I have considered the rival submissions and perused the cases cited by them.
There can be no denial that the expression ``fifteen clear days'' can only be reckoned by excluding the first and the last days. In the instant case, if the recko- ning is made from the date of service of the notice to the date of the meeting, the notice falls short by one day. But then there is a rider in rule 21 which is the extension of Section 37 of the Act which fixes the period and in that prescription made under the rule, which is as provided by the Section itself, the notice has to be despatched fifteen clear days prior to the meeting. As contended by the learned counsel for the respondents and as stated in para 8 of the reply, the notice of the meeting was sent to the Sarpanch and the Up-Sarpanch through the Tehsildar (Revenue) concerned on 4. 4. 97 and that notice was despatched on 4. 4. 97. This being the date of despatch, is the sufficient compliance of the provisions of rule 21 of the Rules, 1996. If there is a sufficient compliance of Rule 21 then the rigor of Section 37 is diluted in terms of this rule then it cannot be said that the notice was not despatched as provided by law. In any case, the Division Bench of this Court and the learned Single Bench, in the judgments quoted supra have already held that such petitioner who faced the electorate and when lost the confidence, is not entitled for granting indulgence by this Court under its extraordinary jurisdiction contained under Article 226 of the Constitution of India. That being the position, the petitioner is not entitled to any relief.

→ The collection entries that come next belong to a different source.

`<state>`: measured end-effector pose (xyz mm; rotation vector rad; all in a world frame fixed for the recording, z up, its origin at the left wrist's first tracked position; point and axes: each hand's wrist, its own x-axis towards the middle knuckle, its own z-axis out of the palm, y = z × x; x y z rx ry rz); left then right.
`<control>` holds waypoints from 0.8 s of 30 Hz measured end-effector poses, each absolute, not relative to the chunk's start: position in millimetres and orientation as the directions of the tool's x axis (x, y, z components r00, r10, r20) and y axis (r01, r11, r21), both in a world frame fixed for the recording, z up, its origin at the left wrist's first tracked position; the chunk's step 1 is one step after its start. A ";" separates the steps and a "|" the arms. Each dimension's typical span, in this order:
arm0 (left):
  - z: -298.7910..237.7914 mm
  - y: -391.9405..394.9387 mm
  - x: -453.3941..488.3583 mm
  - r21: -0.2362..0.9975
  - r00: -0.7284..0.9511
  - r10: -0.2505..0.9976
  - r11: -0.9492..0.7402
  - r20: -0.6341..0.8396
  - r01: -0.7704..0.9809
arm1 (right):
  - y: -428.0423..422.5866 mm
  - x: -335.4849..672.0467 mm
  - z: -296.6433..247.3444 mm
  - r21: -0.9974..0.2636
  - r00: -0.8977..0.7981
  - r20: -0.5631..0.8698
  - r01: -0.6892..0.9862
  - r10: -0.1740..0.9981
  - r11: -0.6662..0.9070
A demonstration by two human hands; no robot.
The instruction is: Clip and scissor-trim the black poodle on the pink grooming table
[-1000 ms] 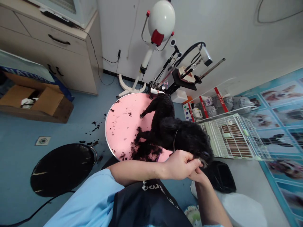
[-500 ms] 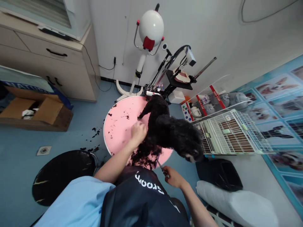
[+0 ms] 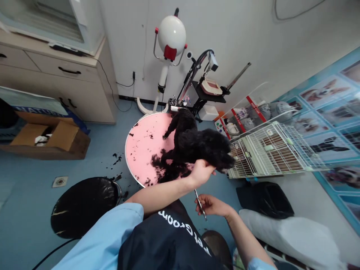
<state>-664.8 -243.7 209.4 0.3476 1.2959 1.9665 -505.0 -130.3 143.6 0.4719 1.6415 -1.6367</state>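
Note:
A black curly dog [image 3: 197, 144] lies on a round pink grooming table [image 3: 142, 146], its head hanging past the near right edge. My left hand [image 3: 200, 171] cups the underside of the dog's head and neck, fingers curled against the fur. My right hand [image 3: 212, 205] sits lower, just below the table edge, closed around thin metal scissors [image 3: 200, 204] whose blades point down and to the left. A heap of cut black fur [image 3: 165, 170] lies on the table by the dog's chest.
A white wire cage [image 3: 270, 153] stands right of the table. Behind it is a white stand dryer [image 3: 168, 41] and a black grooming arm [image 3: 202, 71]. A black-lined bin [image 3: 84, 204] sits to the left on the blue floor, near fur clippings and a cardboard box [image 3: 47, 137].
My left hand left the dog's flank and came under its head. My right hand with the scissors dropped slightly and the blades now point downward. The dog's head swung left.

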 end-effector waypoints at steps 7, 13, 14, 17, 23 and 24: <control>275.3 -287.4 -731.8 0.994 -0.667 0.744 -0.095 0.029 -0.063 | -96.6 -561.9 202.1 -0.693 -0.568 -0.719 0.633 -0.400 0.344; 314.5 -302.1 -764.8 0.941 -0.632 0.769 0.136 0.095 0.308 | -62.7 -637.9 257.0 -0.709 -0.460 -0.701 0.535 -0.545 0.460; 317.4 -302.6 -765.3 0.931 -0.634 0.768 0.161 0.091 0.329 | -59.8 -647.4 263.5 -0.726 -0.453 -0.682 0.514 -0.574 0.456; 320.1 -303.8 -762.1 0.928 -0.658 0.748 0.183 0.083 0.325 | -55.9 -665.9 276.0 -0.761 -0.458 -0.646 0.458 -0.611 0.460; 311.2 -305.6 -758.8 0.944 -0.696 0.713 0.164 0.086 0.285 | -55.4 -675.2 278.0 -0.699 -0.322 -0.707 0.452 -0.630 0.554; 310.3 -306.5 -758.6 0.941 -0.694 0.714 0.168 0.090 0.295 | -54.3 -677.5 276.8 -0.715 -0.325 -0.688 0.459 -0.649 0.528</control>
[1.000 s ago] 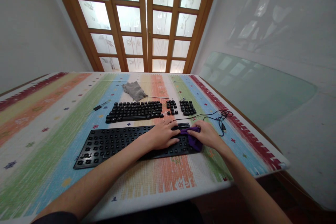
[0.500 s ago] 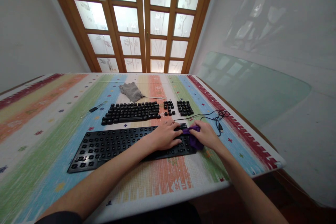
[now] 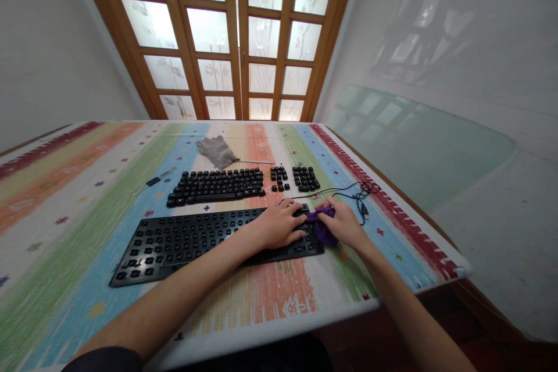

(3.) YET the other facet of the case is that the petitioner has received the notice and had attended the meeting: though he refused to cast any vote. Once the petitioner had attended the meeting, the purpose of notice was served. The require- ment of the notice is for the purpose of expressing his opinion and try to spread his influence. There is no pleading in the writ petition that any prejudice was caused to the petitioner. In the absence of any such pleading, the petitioner cannot legimately urge the grounds of prejudice and in such a case, in terms of the judgment of the Hon'ble Supreme Court reported in : K. Narasimhaih vs. H. G. Singri Gowda & Ors. it cannot be held that any prejudice was caused to the petitioner and, therefore, on this count also, the petitioner is not entitled for any relief and the writ petition is not liable to succeed.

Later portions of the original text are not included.